Your instructions: Print, exactly and completely, every entry in the data.

____________________

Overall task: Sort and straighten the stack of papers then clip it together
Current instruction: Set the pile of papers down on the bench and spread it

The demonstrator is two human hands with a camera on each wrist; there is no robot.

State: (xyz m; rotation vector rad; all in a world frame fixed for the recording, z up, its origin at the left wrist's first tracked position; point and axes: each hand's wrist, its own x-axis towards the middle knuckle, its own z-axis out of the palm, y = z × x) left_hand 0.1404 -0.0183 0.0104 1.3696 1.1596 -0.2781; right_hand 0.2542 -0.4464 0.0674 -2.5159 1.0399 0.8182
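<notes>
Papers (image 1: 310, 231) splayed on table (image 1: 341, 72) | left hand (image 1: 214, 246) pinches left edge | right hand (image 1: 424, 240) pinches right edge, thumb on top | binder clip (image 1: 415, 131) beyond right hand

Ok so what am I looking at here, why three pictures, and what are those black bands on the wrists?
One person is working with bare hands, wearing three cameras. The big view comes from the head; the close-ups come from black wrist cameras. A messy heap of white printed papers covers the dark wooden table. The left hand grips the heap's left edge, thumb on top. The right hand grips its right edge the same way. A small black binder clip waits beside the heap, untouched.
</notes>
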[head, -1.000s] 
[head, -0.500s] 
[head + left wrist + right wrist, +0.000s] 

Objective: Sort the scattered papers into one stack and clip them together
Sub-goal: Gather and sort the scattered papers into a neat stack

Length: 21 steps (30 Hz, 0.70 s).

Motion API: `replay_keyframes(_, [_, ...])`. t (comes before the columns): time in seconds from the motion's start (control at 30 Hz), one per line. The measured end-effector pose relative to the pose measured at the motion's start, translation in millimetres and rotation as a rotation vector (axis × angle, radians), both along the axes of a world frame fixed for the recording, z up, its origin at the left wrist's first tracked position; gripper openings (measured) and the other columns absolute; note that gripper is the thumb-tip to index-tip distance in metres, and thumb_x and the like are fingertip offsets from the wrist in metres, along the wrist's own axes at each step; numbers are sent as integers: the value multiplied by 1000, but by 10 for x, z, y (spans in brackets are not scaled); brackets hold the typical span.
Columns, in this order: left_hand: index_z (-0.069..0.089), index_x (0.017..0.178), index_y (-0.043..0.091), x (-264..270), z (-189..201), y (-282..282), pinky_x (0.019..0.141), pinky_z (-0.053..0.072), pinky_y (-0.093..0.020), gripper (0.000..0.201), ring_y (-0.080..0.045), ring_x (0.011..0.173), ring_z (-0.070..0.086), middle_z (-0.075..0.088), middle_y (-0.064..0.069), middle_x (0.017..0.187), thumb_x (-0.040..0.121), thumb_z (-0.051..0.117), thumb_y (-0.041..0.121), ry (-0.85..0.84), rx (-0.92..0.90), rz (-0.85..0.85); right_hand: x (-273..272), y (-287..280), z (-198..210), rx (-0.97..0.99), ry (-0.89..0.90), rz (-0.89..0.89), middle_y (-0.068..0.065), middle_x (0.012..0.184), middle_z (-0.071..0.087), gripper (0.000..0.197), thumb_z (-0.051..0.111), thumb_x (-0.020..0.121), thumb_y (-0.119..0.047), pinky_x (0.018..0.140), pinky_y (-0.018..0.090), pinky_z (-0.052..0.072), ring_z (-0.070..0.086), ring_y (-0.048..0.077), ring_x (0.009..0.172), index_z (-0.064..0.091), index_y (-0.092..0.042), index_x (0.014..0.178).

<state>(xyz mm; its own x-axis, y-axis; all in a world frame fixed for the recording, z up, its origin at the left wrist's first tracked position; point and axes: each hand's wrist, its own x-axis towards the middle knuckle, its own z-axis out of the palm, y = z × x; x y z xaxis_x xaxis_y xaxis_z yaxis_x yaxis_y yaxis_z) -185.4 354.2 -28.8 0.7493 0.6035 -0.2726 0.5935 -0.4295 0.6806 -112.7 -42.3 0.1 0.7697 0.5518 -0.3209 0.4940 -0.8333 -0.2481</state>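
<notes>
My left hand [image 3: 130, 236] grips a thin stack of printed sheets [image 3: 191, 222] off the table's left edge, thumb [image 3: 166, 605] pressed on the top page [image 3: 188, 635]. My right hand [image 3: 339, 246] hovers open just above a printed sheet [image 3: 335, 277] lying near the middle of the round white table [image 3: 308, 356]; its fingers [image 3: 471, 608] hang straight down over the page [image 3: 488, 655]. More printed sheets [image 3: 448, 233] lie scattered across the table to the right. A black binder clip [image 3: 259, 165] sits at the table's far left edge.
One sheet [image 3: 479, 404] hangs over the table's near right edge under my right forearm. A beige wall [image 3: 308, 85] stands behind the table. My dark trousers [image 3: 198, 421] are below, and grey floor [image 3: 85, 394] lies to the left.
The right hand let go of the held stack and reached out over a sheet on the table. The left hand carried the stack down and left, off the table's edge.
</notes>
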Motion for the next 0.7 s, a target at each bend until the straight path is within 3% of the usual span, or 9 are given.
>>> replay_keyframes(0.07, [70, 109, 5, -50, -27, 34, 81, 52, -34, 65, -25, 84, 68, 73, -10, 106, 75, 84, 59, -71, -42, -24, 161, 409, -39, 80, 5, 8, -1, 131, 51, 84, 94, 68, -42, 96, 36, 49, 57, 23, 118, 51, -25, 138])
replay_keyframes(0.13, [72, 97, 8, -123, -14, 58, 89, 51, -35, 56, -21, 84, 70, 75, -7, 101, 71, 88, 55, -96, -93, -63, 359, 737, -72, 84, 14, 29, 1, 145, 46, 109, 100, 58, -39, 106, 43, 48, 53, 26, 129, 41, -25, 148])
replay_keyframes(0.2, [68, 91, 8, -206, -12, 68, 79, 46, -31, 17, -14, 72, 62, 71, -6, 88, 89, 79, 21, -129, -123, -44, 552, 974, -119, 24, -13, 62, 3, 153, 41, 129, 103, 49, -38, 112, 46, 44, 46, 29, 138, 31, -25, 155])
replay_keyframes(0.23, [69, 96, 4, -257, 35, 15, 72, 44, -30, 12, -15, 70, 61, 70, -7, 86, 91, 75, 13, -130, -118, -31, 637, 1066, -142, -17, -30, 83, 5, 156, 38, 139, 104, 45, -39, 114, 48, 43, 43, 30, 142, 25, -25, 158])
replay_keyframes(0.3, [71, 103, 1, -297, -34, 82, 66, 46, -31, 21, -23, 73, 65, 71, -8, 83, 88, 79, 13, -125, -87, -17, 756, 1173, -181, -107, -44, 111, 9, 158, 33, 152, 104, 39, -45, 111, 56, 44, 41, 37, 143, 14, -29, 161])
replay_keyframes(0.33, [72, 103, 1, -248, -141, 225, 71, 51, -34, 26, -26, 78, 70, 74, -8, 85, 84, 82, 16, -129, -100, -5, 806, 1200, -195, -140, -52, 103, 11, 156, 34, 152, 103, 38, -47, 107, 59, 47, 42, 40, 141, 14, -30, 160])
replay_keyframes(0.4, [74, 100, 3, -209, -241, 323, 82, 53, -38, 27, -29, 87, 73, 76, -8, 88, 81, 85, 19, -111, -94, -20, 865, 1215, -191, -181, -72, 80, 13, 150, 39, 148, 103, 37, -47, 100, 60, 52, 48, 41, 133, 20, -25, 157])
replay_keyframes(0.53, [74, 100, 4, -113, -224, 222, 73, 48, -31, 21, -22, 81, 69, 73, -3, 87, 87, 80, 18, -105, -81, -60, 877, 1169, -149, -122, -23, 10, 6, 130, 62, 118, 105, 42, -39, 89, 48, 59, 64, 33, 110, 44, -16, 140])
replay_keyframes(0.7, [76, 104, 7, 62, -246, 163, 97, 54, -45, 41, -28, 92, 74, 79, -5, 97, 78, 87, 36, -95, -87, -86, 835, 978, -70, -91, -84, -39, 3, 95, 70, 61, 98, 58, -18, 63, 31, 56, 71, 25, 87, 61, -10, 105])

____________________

Answer section:
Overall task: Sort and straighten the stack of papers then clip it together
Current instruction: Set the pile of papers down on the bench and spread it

The demonstrator is two human hands with a camera on each wrist; there is no robot.

State: (xyz m; rotation vector rad; all in a world frame fixed for the recording, z up, its origin at the left wrist's first tracked position; point and axes: each hand's wrist, its own x-axis towards the middle knuckle, its own z-axis out of the palm, y = z × x) left_hand 0.1404 -0.0183 0.0104 1.3696 1.1596 -0.2781; right_hand 0.2542 -0.4464 0.0674 -2.5159 1.0399 0.8182
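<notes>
Papers (image 1: 310, 231) splayed on table (image 1: 341, 72) | left hand (image 1: 214, 246) pinches left edge | right hand (image 1: 424, 240) pinches right edge, thumb on top | binder clip (image 1: 415, 131) beyond right hand

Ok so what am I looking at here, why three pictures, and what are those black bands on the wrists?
One person is working with bare hands, wearing three cameras. The big view comes from the head; the close-ups come from black wrist cameras. A messy heap of white printed papers covers the dark wooden table. The left hand grips the heap's left edge, thumb on top. The right hand grips its right edge the same way. A small black binder clip waits beside the heap, untouched.
</notes>
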[head, -1.000s] 
[head, -0.500s] 
[head + left wrist + right wrist, +0.000s] 

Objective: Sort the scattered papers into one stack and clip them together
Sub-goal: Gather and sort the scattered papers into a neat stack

Length: 21 steps (30 Hz, 0.70 s).

Motion API: `replay_keyframes(_, [_, ...])`. t (comes before the columns): time in seconds from the motion's start (control at 30 Hz), one per line. The measured end-effector pose relative to the pose measured at the motion's start, translation in millimetres and rotation as a rotation vector (axis × angle, radians), both along the axes of a world frame fixed for the recording, z up, its origin at the left wrist's first tracked position; gripper openings (measured) and the other columns absolute; note that gripper is the thumb-tip to index-tip distance in metres, and thumb_x and the like are fingertip offsets from the wrist in metres, along the wrist's own axes at each step; numbers are sent as integers: the value multiplied by 1000, but by 10 for x, z, y (spans in brackets are not scaled); brackets hold the typical span.
Columns, in this order: left_hand: index_z (-0.069..0.089), index_x (0.017..0.178), index_y (-0.043..0.091), x (-264..270), z (-189..201), y (-282..282), pinky_x (0.019..0.141), pinky_z (-0.053..0.072), pinky_y (-0.093..0.020), gripper (0.000..0.201), ring_y (-0.080..0.045), ring_x (0.011..0.173), ring_z (-0.070..0.086), middle_z (-0.075..0.088), middle_y (-0.064..0.069), middle_x (0.017..0.187), thumb_x (-0.040..0.121), thumb_z (-0.051..0.117), thumb_y (-0.041..0.121), ry (-0.85..0.84), rx (-0.92..0.90), rz (-0.85..0.85); right_hand: x (-273..272), y (-287..280), z (-198..210), rx (-0.97..0.99), ry (-0.89..0.90), rz (-0.89..0.89), middle_y (-0.068..0.065), middle_x (0.012..0.184), middle_z (-0.071..0.087), gripper (0.000..0.197), thumb_z (-0.051..0.111), thumb_x (-0.020..0.121), thumb_y (-0.119..0.047), pinky_x (0.018..0.140), pinky_y (-0.018..0.090), pinky_z (-0.052..0.072), ring_z (-0.070..0.086), ring_y (-0.048..0.077), ring_x (0.009..0.172), index_z (-0.064..0.091), index_y (-0.092..0.042), index_x (0.014..0.178).

<state>(xyz mm; its own x-axis, y-axis; all in a world frame fixed for the recording, z up, its origin at the left wrist's first tracked position; point and axes: each hand's wrist, its own x-axis towards the middle knuckle, its own z-axis out of the palm, y = z × x; x y z xaxis_x xaxis_y xaxis_z yaxis_x yaxis_y yaxis_z) -185.4 354.2 -28.8 0.7493 0.6035 -0.2726 0.5935 -0.4295 0.6806 -112.7 -42.3 0.1 0.7697 0.5518 -0.3209 0.4940 -0.8333 -0.2481</state>
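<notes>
My left hand [image 3: 130, 236] grips a thin stack of printed sheets [image 3: 191, 222] off the table's left edge, thumb [image 3: 166, 605] pressed on the top page [image 3: 188, 635]. My right hand [image 3: 339, 246] hovers open just above a printed sheet [image 3: 335, 277] lying near the middle of the round white table [image 3: 308, 356]; its fingers [image 3: 471, 608] hang straight down over the page [image 3: 488, 655]. More printed sheets [image 3: 448, 233] lie scattered across the table to the right. A black binder clip [image 3: 259, 165] sits at the table's far left edge.
One sheet [image 3: 479, 404] hangs over the table's near right edge under my right forearm. A beige wall [image 3: 308, 85] stands behind the table. My dark trousers [image 3: 198, 421] are below, and grey floor [image 3: 85, 394] lies to the left.
The right hand let go of the held stack and reached out over a sheet on the table. The left hand carried the stack down and left, off the table's edge.
</notes>
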Motion for the next 0.7 s, a target at each bend until the straight path is within 3% of the usual span, or 9 are given.
>>> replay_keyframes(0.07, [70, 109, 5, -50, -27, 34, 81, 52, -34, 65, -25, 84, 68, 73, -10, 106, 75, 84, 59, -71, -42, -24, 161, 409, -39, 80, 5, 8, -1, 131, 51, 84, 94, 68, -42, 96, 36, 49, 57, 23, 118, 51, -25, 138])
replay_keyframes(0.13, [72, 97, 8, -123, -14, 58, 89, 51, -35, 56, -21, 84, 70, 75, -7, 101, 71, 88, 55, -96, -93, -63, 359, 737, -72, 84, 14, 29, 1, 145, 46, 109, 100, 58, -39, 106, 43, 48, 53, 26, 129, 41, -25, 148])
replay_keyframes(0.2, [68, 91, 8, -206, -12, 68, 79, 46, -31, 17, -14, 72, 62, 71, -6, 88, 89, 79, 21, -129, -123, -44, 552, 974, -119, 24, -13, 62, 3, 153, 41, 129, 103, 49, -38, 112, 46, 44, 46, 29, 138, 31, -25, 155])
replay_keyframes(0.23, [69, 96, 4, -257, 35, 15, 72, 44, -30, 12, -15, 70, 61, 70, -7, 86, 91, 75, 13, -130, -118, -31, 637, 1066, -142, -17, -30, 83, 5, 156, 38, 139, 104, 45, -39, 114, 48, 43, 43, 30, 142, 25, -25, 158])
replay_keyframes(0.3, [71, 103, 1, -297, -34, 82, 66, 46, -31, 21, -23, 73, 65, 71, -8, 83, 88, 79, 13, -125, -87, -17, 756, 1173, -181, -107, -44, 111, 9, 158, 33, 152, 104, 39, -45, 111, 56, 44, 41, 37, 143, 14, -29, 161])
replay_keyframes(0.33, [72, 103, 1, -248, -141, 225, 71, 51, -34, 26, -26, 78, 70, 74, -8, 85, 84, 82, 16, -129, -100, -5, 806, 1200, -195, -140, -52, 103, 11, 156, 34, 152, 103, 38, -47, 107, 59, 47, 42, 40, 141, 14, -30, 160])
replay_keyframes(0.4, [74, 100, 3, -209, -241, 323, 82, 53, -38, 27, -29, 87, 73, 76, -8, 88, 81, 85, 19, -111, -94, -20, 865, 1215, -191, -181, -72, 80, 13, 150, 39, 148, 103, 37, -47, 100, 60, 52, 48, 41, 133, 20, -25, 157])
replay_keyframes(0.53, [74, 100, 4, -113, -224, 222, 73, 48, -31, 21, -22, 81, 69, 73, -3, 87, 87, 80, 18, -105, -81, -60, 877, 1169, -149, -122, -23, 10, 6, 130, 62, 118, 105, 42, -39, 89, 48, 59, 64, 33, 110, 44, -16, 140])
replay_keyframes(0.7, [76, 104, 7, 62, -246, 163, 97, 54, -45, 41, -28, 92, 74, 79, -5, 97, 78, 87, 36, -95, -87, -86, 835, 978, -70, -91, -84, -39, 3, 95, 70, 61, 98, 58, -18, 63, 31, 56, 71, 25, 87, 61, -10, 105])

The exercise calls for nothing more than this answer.